Enfin, au cours de l’année 1908, Wilcox réussira à se rallier la faveur du ministre des Postes. Au mois de mai, le ministre Rodolphe Lemieux se déclare favorable au principe du service gratuit de distribution postale en milieu rural sans cependant voir l’avantage de l’implanter maintenant. Puis, le 27 août, la tenue d’élections prochaines aidant, il annonce sa ferme intention d’installer des boîtes aux lettres aux portes des maisons situées en milieu rural afin d’assurer un service quotidien de distribution postale.
Wilcox sollicitera également l’appui du premier ministre du Canada, sir Wilfrid Laurier. Lors d’une réunion tenue le 15 septembre à Niagara Falls, en Ontario, à laquelle prend part Wilcox à l’invitation du ministre des Postes, il est décidé d’inaugurer sous peu un service gratuit de distribution postale en milieu rural dans l’ensemble du Canada. Le plan d’action de cette réforme postale se déroulera par étapes. Ainsi, seules les routes postales déjà existantes seront d’abord équipées de boîtes postales. Il est aussi convenu que le système prendra de l’expansion proportionnellement à la croissance que connaîtra le Canada. Le 17 septembre 1908, une circulaire est publiée à l’intention des Canadiens pour leur faire part de la nouvelle réforme postale.

Le 10 octobre 1908 a enfin lieu l’inauguration du premier service gratuit de distribution postale en milieu rural.
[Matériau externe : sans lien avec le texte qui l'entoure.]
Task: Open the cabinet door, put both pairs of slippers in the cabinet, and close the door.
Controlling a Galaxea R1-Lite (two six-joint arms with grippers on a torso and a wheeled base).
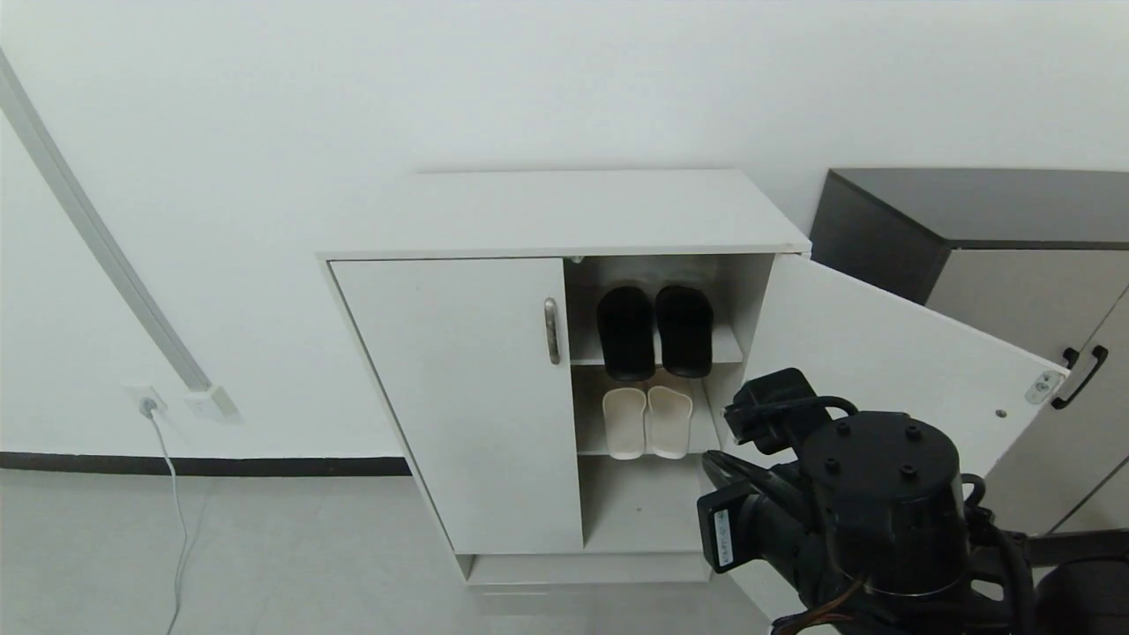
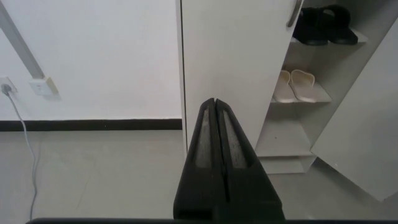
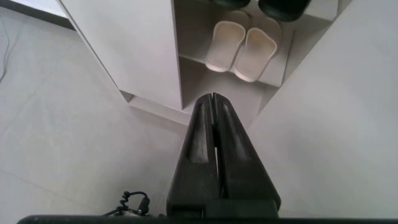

Un groupe de 25 à 40 personnes se réunit pour souligner l’inauguration officielle de ce service sur la route postale reliant Ancaster et Hamilton dans le comté de Wentworth en Ontario. Cette première route postale le long de laquelle sont installées 37 boîtes aux lettres sera parcourue par Daniel Morrison, le premier courrier rural canadien. La première lettre transportée par Morrison proviendra de Mme W. O. Sealy, candidate libérale dans ledit comté, et elle sera destinée au ministre Lemieux pour le féliciter de l’introduction de ce service. Ces deux candidats libéraux seront d’ailleurs élus dans leurs comtés respectifs lors de la réélection du gouvernement libéral de Laurier le 26 octobre 1908. Déjà en cette fin d’octobre, environ une centaine de routes postales desservent les communautés rurales.

Stéphanie Ouellet

Sources

HILLMAN, Thomas, A. « The introduction of rural mail delivery service in Canada », conférence donnée à la BNA Philatelic Society, à Charlottetown (Île-du-Prince-Édouard), 18 septembre 1987.

WILCOX, George. History of Rural Mail in Canada, Ottawa, Public Affairs Canada Post, 1975.